### WHAT THIS TASK INVOLVES
Going down the data below, set down exactly the line with "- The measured" and each line after it through the line with "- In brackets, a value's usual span"; no other lines.

────────────────────

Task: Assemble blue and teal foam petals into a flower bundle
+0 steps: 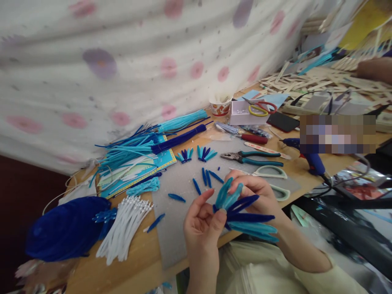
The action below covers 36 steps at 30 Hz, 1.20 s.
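Both hands hold a fan of blue chenille petals (241,212) above the tabletop's (143,261) near edge: left hand (202,222) pinching its base, right hand (260,194) closed on a light petal. Loose petals (206,177), pliers (251,157) and scissors (272,179) lie just beyond; white pearl stems (122,228) crowd the left.

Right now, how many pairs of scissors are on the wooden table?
2. Red-and-yellow-handled scissors lie on the white box at the back; pale green-handled scissors lie beside the right hand. Clutter may hide more.
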### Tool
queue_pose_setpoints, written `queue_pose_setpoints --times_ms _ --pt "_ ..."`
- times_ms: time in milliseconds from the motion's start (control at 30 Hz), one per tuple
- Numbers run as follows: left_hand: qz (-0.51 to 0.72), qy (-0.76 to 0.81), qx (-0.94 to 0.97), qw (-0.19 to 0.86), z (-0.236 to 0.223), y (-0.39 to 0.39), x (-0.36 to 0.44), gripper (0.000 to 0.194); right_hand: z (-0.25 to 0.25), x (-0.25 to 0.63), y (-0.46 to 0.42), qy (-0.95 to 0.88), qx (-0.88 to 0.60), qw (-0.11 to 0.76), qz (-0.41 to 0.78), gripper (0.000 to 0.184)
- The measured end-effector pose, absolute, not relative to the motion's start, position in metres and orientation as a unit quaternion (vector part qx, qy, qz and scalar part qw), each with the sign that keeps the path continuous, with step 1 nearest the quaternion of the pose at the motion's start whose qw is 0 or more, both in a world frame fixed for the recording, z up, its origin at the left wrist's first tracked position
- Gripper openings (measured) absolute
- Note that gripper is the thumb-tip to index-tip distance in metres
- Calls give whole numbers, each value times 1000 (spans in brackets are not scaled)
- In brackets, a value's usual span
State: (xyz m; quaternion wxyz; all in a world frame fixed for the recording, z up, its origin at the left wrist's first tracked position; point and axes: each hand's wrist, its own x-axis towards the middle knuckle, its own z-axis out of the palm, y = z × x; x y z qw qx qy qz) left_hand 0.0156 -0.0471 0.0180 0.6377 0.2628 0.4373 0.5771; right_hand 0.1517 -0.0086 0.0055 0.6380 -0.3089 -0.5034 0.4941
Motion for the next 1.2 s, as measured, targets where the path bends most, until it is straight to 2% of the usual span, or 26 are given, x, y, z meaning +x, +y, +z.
queue_pose_setpoints --times_ms 167,400,733,833,933,1000,1100,1200 --pt "575 464 250 626 18 -50 20 32 5 151 -10 -488 -313 662 474 16" --pt "576 456 237 636 19 -54 25 27 8 143 -14 -443 -329 700 453 21" --pt "572 441 204 661 22 -61 30 29 15 135 -21 -395 -306 717 485 24" --pt "577 444 207 654 17 -60 26 31 26 150 -15 -323 -271 755 503 18" --pt "608 471 199 607 13 -56 22 32 29 171 -9 -277 -260 799 466 12" --pt "642 481 191 566 12 -51 21 32 21 175 -10 -297 -289 786 460 20" --pt "676 459 176 550 11 -42 25 34 0 156 -21 -371 -335 721 481 49" --pt "666 431 165 586 5 -36 30 34 -15 124 -33 -419 -388 662 485 26"
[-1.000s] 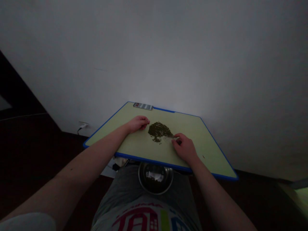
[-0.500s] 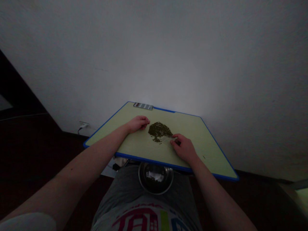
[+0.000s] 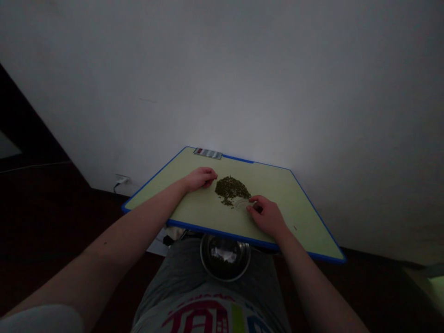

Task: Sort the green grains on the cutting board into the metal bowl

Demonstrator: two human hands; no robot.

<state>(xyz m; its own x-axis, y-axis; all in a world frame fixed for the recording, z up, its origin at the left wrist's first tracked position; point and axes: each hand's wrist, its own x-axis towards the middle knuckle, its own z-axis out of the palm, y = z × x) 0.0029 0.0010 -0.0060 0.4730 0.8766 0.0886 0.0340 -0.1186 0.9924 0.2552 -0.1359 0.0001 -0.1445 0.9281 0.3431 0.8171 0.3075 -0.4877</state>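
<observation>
A small heap of dark green grains (image 3: 230,188) lies in the middle of a pale green board with a blue rim (image 3: 298,199). My left hand (image 3: 200,177) rests on the board just left of the heap, its fingers curled in loosely. My right hand (image 3: 266,214) sits at the heap's lower right edge, thumb and fingers pinched together at a patch of scattered grains; what they hold is too small to make out.
A steel bowl (image 3: 225,257) with dark contents rests on my lap under the board's near edge. A small striped flat object (image 3: 207,153) lies at the board's far edge by the white wall. A wall socket with a plug (image 3: 120,180) is at the left.
My right hand has slid slightly left and toward me along the heap's edge. My left hand has stayed in place.
</observation>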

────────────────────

### RESPONSE FOR THIS EXERCISE
- The measured end-effector pose, absolute, not relative to the motion's start, position in metres and orientation as a unit quaternion (vector part qx, qy, qz and scalar part qw), each with the sign that keeps the path continuous, with step 1 nearest the quaternion of the pose at the motion's start whose qw is 0 or more, both in a world frame fixed for the recording, z up, its origin at the left wrist's first tracked position
- Gripper openings (measured) absolute
- Note that gripper is the thumb-tip to index-tip distance in metres
- Calls give whole numbers, each value times 1000 (spans in brackets are not scaled)
- In brackets, a value's usual span

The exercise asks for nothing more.